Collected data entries
*****
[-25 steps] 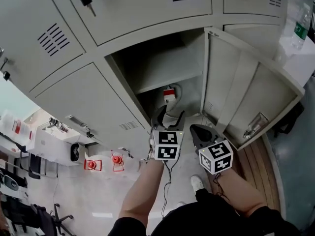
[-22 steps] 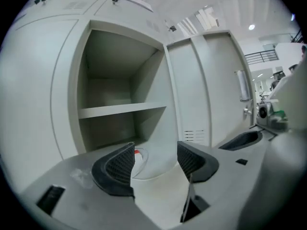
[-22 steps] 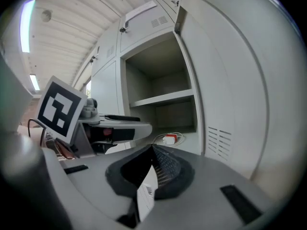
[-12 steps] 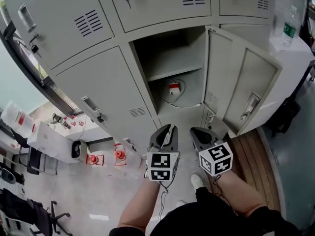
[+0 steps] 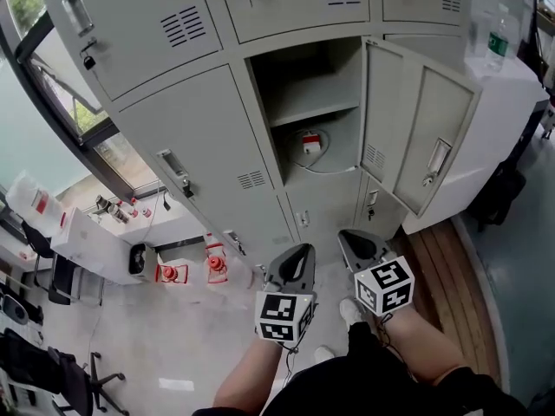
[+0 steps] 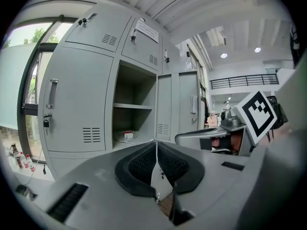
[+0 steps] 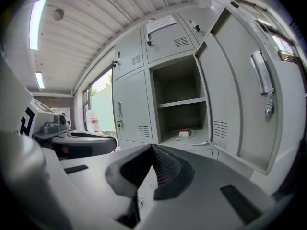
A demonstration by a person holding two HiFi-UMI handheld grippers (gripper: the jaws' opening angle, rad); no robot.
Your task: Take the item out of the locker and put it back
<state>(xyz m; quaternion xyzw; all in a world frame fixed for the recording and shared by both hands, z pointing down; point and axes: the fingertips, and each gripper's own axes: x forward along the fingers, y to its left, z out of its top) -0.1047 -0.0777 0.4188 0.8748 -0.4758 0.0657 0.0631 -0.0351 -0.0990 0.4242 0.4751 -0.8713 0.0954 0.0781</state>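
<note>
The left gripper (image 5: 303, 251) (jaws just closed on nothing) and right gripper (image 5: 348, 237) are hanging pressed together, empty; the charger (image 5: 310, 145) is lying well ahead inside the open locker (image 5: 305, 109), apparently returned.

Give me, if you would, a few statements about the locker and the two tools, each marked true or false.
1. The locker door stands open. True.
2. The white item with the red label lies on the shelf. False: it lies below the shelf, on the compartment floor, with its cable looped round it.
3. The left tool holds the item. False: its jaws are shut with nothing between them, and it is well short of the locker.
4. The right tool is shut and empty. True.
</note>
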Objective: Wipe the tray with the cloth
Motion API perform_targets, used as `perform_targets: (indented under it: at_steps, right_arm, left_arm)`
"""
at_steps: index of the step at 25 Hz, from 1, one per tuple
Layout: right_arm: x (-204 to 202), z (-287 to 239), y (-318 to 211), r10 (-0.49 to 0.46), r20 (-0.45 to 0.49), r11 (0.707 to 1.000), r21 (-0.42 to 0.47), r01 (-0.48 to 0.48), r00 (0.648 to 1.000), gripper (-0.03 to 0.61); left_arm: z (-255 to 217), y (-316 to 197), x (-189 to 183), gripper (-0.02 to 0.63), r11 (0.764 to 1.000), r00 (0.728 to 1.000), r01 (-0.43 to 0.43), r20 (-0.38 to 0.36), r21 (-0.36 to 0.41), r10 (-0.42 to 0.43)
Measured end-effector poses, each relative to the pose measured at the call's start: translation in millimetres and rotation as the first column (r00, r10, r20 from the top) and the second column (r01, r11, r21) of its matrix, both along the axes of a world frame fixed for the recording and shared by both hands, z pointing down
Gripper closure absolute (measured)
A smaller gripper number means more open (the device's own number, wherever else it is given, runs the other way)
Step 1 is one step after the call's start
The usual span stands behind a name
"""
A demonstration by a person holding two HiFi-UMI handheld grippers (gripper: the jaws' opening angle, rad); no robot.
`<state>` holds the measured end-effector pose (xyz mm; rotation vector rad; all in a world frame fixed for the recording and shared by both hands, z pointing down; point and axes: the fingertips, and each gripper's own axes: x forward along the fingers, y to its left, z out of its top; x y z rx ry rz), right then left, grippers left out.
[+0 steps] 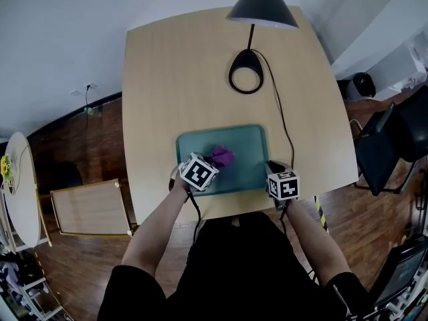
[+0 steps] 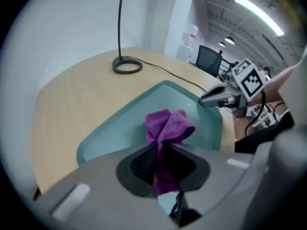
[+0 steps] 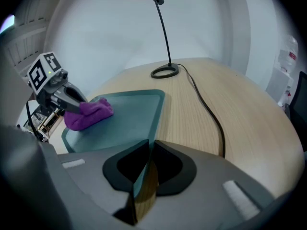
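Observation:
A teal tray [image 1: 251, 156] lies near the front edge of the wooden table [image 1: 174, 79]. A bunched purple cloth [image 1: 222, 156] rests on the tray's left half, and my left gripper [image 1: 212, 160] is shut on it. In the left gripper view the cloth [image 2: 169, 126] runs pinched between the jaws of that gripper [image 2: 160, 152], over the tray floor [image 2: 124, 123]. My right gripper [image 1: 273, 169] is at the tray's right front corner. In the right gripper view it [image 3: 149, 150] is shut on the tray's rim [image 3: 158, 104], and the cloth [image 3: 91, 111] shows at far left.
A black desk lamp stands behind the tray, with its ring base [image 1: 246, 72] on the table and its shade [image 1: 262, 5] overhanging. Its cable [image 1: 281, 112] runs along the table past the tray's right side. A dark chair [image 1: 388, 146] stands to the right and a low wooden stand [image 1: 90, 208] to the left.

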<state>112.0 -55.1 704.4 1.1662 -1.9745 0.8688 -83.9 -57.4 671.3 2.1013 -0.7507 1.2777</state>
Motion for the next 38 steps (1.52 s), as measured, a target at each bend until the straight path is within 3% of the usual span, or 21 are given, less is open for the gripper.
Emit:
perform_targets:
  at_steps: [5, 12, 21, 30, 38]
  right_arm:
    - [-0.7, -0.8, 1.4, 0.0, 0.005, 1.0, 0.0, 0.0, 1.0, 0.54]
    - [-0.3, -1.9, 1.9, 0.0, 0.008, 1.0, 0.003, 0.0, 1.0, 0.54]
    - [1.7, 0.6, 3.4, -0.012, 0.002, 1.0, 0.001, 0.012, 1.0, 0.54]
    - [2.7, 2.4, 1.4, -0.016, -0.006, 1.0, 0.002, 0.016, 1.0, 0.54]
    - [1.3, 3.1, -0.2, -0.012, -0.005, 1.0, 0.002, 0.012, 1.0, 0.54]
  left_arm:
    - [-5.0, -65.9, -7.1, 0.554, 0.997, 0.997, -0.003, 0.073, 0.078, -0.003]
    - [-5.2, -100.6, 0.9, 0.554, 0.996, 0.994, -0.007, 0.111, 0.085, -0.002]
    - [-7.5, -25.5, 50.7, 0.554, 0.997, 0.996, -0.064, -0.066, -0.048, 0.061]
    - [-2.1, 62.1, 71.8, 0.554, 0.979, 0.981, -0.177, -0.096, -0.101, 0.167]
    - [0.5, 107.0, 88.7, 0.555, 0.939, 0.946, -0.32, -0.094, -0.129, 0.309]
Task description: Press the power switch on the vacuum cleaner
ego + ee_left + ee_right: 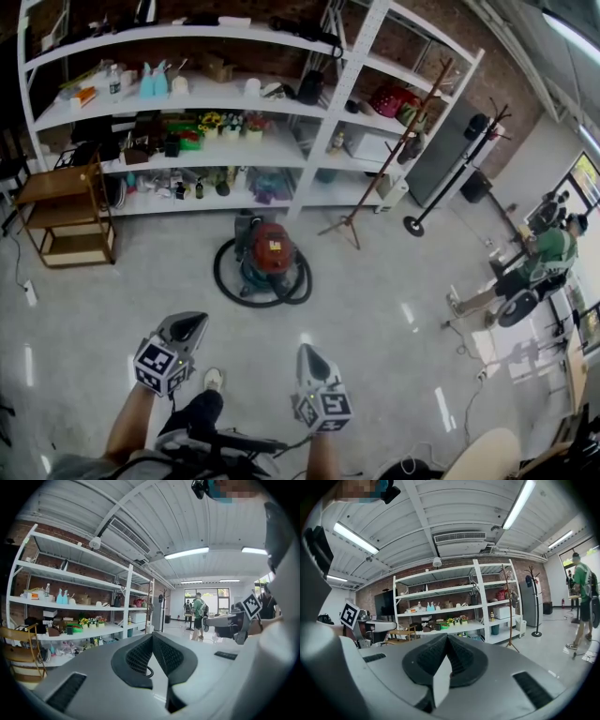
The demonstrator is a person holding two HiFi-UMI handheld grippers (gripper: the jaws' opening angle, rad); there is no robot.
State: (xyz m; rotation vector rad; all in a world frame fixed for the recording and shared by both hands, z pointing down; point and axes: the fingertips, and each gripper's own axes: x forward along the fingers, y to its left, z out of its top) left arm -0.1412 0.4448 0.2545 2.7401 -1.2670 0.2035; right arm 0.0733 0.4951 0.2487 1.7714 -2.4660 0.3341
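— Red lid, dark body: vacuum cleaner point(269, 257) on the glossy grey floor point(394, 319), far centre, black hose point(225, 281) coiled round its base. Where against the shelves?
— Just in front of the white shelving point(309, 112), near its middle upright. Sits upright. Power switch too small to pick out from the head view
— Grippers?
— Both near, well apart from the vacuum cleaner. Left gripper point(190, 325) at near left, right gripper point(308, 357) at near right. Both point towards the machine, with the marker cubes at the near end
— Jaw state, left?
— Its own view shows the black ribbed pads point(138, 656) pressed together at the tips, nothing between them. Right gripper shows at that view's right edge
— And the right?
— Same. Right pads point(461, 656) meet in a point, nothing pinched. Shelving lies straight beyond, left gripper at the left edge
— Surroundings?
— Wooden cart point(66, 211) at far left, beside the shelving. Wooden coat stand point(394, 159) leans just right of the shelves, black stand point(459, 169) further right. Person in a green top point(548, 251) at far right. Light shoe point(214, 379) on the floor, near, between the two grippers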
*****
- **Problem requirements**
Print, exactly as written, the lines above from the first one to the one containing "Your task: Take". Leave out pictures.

- **The completed task**
[-25 steps] 
[-22 steps] 
[-22 steps] 
[-12 steps] 
[+0 steps] 
[+0 steps] 
[+0 steps] 
A demonstration by a person holding two HiFi-UMI handheld grippers (gripper: the jaws' opening angle, rad); no robot.
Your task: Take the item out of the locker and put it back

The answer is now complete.